Sajgonki z mięsem strusia, wenezuelskie arepy i empanadas – to niektóre potrawy oferowane podczas zlotu foodtrucków, czyli pojazdów z jedzeniem. Samochody staną na ulicy Sienkiewicza w piątek o godzinie 14.00.
Michał Skoczek, organizator imprezy uważa, że każdy znajdzie coś dla siebie.
– Mogę obiecać, że będzie bardzo różnorodnie. Niektóre trucki, które już brały udział w zlotach, zmieniły menu. Nowością będzie na pewno „Ale Micha”, czyli pojazd, który ma w swojej ofercie dania obiadowe i lunchowe, ale z całego świata – dodaje.
Na ulicy Sienkiewicza stanie także m.in.

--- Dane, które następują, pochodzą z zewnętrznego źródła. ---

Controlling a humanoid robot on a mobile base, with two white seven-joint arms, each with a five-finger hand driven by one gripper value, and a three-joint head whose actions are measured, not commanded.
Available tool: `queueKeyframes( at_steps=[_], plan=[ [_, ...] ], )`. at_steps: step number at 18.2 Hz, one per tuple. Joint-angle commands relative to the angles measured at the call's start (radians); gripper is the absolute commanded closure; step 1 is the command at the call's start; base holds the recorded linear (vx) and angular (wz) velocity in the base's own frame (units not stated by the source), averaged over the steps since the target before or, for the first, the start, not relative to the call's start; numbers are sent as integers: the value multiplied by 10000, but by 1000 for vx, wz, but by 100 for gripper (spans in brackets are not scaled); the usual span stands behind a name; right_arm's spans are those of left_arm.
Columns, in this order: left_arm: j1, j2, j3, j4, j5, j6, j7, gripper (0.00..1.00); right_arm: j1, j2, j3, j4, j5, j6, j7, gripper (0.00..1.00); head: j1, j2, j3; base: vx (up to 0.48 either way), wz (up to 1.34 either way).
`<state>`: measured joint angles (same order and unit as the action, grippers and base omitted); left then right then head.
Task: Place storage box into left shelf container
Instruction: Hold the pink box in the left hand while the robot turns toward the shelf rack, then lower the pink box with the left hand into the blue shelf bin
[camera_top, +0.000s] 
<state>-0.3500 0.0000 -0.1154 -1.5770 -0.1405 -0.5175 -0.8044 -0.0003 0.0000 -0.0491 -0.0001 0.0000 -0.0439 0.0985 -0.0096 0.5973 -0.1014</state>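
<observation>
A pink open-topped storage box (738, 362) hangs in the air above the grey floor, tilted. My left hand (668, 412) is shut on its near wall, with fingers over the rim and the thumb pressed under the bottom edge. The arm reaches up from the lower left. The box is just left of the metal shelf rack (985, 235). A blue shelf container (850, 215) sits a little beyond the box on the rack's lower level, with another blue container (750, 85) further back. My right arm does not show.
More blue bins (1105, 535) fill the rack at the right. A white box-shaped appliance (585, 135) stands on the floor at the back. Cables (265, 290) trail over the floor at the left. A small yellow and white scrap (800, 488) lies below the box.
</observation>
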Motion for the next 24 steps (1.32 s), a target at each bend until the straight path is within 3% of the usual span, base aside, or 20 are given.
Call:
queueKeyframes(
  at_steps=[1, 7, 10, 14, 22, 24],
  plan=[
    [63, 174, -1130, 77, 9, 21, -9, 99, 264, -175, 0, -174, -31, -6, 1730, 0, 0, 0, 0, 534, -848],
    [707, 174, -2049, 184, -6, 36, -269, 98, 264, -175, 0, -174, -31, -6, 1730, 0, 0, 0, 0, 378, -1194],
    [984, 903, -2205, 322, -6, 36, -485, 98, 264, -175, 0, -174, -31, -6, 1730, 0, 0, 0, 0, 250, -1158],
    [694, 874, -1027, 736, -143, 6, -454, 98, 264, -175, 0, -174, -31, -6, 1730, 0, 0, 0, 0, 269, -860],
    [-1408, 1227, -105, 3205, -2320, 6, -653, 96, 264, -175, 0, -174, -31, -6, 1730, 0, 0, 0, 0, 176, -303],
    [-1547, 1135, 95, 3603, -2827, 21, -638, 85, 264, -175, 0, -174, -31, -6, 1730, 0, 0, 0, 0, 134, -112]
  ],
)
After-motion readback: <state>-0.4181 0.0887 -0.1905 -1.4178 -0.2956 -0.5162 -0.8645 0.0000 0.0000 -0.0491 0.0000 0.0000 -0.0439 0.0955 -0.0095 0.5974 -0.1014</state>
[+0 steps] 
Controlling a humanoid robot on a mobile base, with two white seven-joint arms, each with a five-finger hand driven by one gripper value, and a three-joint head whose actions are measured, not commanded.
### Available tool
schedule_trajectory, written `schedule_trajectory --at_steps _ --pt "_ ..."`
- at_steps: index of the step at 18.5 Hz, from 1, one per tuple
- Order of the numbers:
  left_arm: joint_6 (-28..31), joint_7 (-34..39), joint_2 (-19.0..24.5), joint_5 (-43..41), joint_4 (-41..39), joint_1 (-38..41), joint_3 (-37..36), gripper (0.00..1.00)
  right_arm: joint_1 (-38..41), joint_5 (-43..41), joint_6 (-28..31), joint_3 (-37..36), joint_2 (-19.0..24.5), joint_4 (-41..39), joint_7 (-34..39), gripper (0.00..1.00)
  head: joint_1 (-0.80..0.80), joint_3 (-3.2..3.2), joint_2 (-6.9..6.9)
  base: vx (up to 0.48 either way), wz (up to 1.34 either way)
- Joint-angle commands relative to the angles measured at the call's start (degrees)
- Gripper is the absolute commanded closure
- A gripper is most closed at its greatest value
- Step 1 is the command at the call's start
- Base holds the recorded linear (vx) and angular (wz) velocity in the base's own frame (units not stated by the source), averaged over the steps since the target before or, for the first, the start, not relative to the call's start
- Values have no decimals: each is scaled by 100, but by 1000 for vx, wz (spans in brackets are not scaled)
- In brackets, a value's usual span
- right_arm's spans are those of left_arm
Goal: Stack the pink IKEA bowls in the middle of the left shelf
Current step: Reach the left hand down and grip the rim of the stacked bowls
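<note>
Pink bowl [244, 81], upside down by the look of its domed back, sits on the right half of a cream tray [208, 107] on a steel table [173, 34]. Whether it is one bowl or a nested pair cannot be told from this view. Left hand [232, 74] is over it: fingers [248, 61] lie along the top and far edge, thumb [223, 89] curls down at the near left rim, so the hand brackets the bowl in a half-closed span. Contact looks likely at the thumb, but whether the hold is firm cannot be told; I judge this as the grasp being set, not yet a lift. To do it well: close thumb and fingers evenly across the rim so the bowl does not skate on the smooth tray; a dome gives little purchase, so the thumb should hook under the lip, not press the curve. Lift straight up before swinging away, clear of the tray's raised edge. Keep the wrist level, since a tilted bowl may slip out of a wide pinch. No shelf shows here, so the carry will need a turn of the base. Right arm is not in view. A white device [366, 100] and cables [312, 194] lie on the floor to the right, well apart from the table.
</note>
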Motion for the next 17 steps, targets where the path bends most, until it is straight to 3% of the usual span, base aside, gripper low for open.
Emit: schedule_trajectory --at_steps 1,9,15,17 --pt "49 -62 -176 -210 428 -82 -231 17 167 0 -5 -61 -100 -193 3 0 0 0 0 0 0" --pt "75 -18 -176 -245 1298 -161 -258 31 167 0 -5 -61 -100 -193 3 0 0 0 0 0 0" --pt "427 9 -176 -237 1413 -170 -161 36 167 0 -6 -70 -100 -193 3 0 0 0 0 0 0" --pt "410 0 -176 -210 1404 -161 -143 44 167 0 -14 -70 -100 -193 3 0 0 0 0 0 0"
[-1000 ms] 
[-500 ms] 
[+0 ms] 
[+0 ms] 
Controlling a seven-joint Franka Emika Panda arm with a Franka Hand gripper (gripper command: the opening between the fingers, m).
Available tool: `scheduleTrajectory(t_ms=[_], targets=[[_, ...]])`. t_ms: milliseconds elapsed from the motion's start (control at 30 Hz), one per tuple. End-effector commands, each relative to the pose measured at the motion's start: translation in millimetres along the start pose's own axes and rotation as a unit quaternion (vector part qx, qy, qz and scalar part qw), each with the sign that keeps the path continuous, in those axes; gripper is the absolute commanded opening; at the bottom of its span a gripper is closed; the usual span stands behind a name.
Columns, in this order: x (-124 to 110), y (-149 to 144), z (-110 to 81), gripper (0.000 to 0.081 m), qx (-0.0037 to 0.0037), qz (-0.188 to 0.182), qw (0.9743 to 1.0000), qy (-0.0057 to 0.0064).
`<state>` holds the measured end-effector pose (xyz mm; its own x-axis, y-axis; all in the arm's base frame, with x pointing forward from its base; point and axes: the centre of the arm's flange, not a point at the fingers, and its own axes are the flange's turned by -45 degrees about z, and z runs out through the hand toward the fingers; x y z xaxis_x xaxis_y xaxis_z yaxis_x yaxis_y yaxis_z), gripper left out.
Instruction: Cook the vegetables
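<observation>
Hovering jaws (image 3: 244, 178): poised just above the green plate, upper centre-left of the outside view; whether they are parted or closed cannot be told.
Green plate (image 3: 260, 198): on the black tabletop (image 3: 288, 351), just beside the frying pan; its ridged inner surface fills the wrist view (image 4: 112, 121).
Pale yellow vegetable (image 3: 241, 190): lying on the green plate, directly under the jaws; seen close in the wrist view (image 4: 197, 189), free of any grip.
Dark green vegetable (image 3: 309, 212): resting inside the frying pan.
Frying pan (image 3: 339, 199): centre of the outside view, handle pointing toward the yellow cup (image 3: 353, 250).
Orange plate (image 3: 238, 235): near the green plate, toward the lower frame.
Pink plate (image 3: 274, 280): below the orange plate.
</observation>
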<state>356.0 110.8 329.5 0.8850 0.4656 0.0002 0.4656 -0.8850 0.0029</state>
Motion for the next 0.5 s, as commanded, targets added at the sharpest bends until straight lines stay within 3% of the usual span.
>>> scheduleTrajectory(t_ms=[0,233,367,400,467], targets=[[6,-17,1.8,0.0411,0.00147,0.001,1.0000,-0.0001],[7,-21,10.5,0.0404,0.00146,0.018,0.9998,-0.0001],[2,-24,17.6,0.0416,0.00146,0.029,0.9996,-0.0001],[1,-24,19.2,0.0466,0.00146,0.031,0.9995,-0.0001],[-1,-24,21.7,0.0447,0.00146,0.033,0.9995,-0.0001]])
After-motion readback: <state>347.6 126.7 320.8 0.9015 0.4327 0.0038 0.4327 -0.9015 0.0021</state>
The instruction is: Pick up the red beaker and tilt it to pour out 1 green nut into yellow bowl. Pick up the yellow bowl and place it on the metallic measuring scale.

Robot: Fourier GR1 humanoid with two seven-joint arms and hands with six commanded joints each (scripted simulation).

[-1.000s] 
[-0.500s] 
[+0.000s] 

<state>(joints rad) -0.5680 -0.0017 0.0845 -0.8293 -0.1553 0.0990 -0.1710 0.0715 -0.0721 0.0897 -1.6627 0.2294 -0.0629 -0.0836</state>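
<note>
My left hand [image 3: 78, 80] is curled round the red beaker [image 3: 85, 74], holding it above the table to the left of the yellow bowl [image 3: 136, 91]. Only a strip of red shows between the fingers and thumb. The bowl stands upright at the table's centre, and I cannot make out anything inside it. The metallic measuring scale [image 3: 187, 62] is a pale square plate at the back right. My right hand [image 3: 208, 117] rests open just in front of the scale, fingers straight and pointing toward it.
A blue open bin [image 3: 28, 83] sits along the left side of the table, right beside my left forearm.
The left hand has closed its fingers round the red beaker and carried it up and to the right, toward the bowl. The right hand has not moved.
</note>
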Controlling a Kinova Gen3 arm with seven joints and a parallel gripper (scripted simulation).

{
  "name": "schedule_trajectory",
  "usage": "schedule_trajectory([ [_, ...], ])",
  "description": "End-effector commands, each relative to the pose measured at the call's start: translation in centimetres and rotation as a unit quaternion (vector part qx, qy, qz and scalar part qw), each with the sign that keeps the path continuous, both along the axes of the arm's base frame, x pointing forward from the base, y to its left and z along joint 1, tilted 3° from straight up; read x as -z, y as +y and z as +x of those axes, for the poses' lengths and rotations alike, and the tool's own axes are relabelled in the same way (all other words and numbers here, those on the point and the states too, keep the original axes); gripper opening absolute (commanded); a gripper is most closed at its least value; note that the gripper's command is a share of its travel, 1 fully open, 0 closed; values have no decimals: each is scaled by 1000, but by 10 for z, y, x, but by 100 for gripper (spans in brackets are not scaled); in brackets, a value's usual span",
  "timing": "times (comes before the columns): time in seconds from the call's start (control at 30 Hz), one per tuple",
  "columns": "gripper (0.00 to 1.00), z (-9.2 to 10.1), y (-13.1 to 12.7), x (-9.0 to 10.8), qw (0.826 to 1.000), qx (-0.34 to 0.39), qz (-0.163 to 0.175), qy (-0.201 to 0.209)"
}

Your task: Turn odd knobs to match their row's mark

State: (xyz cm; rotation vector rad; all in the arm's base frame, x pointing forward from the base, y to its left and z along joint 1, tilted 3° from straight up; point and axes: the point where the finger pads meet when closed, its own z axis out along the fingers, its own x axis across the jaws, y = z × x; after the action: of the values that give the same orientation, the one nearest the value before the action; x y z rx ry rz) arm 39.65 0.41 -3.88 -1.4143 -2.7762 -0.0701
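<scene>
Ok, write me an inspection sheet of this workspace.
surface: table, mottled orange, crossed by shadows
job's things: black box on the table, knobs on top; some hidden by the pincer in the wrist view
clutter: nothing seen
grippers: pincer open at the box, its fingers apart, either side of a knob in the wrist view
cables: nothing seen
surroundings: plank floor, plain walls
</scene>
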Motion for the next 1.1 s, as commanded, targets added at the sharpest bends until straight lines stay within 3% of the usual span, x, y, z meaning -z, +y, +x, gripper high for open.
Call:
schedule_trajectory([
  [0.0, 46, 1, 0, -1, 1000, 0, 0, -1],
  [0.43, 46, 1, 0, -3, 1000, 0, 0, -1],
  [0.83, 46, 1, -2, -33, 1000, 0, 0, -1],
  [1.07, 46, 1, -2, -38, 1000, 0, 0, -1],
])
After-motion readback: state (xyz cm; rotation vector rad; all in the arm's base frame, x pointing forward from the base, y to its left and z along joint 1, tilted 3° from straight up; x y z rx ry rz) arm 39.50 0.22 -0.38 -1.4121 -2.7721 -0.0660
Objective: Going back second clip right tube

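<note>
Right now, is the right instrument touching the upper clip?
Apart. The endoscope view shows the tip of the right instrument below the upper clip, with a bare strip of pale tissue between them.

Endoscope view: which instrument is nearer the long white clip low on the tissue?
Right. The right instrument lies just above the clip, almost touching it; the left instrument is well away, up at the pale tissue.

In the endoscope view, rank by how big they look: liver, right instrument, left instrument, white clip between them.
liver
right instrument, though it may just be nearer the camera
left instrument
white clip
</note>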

Pichcibryka, która w ubiegłym roku zachwyciła kielczan swoimi kanapkami z szarpaną wieprzowiną.
– W tym roku delikatnie zmienili receptury, przez co potrawy będą trochę inaczej smakowały – tłumaczy Michał Skoczek.
Na głównym deptaku będzie można zjeść także węgierskie langosze oraz burgery. Pojawią się danie wege oraz słodycze, m.in. owoce w czekoladzie.
Z oferty będzie można skorzystać w piątek w godzinach od 14.00 do 21.00, w sobotę od 11.00 do 21.00, a w niedzielę od 11.00 do 20.00.